O Ministério Público de Avaré deu prosseguimento à representação protocolada pelo munícipe Salatiel de Freitas, que aponta omissão grave no saneamento e na manutenção das vias públicas da cidade. A informação foi confirmada nesta quarta, 17, pelo próprio denunciante.

O Ministério Público (MP)  acatou formalmente a representação que denuncia a violação contínua de direitos difusos e coletivos no município. O documento, elaborado pelo munícipe, questiona a atuação da SABESP e da Prefeitura Municipal, apontando um cenário de degradação urbana que coloca em risco a saúde e a segurança da população.

Com o acolhimento, o MP passa a analisar a abertura de inquérito civil para investigar a responsabilidade das partes e compelir os órgãos públicos e a concessionária a resolverem problemas que se arrastam há meses.

A denúncia descreve um quadro generalizado de abandono em bairros como Vila Martins, Jardim Paraíso e loteamentos na região da represa. Segundo a representação, muitas das crateras que hoje impedem o tráfego seguro foram abertas pela própria SABESP para manutenção de redes, mas nunca foram devidamente fechadas.

“Estamos pedindo o mínimo do mínimo.
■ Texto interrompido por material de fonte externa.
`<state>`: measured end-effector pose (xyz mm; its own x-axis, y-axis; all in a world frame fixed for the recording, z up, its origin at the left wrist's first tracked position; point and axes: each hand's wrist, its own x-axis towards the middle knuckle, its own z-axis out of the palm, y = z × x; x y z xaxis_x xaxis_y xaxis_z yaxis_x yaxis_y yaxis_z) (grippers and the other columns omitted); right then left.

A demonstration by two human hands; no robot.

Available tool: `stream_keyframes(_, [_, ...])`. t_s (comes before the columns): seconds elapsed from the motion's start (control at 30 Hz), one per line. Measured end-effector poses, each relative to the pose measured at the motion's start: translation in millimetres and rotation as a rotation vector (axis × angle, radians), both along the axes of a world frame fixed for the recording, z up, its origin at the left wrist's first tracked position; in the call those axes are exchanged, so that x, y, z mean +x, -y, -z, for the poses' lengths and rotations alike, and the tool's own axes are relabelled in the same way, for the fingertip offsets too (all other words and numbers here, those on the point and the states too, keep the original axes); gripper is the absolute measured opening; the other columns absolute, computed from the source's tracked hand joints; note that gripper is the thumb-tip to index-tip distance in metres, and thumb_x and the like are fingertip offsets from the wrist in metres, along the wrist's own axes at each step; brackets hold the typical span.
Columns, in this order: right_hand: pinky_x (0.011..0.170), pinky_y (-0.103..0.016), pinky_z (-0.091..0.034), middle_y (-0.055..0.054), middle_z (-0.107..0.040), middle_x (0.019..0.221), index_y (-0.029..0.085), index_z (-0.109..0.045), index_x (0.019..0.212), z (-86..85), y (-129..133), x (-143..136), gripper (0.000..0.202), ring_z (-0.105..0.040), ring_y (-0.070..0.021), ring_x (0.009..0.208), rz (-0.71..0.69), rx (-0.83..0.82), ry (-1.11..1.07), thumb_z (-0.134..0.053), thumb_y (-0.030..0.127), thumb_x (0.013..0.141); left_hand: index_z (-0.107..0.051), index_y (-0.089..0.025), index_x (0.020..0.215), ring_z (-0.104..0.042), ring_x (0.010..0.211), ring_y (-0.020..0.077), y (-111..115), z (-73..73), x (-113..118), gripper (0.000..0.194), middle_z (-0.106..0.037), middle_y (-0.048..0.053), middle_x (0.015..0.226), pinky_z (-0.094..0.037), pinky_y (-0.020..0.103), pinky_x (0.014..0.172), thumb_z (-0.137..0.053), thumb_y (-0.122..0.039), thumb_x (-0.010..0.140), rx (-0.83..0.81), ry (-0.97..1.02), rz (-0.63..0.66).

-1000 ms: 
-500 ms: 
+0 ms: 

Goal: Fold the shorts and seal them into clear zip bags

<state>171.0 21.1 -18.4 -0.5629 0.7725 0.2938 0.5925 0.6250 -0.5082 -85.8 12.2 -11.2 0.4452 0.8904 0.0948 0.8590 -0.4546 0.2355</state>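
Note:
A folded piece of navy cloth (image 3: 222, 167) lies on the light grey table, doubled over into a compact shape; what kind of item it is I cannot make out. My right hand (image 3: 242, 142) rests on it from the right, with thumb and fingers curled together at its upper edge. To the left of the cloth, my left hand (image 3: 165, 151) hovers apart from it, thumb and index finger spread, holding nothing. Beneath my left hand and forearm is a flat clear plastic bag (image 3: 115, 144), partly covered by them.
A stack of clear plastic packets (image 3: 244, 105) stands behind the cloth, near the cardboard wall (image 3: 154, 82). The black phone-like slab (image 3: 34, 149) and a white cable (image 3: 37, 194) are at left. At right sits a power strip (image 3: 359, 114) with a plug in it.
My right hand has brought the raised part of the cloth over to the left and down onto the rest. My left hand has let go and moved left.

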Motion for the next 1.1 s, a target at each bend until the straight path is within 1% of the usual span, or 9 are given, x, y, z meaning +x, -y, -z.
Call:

A prefeitura, sendo acionada, tem que se pronunciar e cobrar a concessionária”, afirmou Freitas em vídeo que circula nas redes sociais.

A peça jurídica destaca um “jogo de empurra-empurra” administrativo: enquanto a SABESP alega que a recomposição asfáltica cabe ao município, a Prefeitura se omite da fiscalização, deixando motoristas, ciclistas e pedestres expostos a acidentes e danos materiais.

Esgoto na Avenida Paulo Araújo Novaes

Um dos pontos mais graves detalhados na denúncia — e agora sob análise do MP — é o vazamento recorrente de esgoto sanitário na Avenida Paulo Araújo Novaes, nas proximidades do McDonald’s.

Por ser uma área de intenso fluxo de turistas e moradores, o esgoto a céu aberto é classificado como um grave risco à saúde pública. O mau cheiro e a proliferação de vetores de doenças no local configuram, segundo o texto, uma afronta direta à dignidade humana e aos artigos 196 e 225 da Constituição Federal.

 

Próximos Passos

Com o acatamento da denúncia, o Ministério Público poderá: instaurar Inquérito Civil para apurar as responsabilidades, expedir Recomendações para que a SABESP realize reparos imediatos sob pena de multa, propor Ação Civil Pública contra o Município e a concessionária e investigar Improbidade Administrativa, caso fique comprovado que a omissão da prefeitura foi deliberada ou negligente em relação ao contrato de concessão.

A população agora aguarda as notificações oficiais para que a prefeitura e a SABESP se manifestem perante a justiça.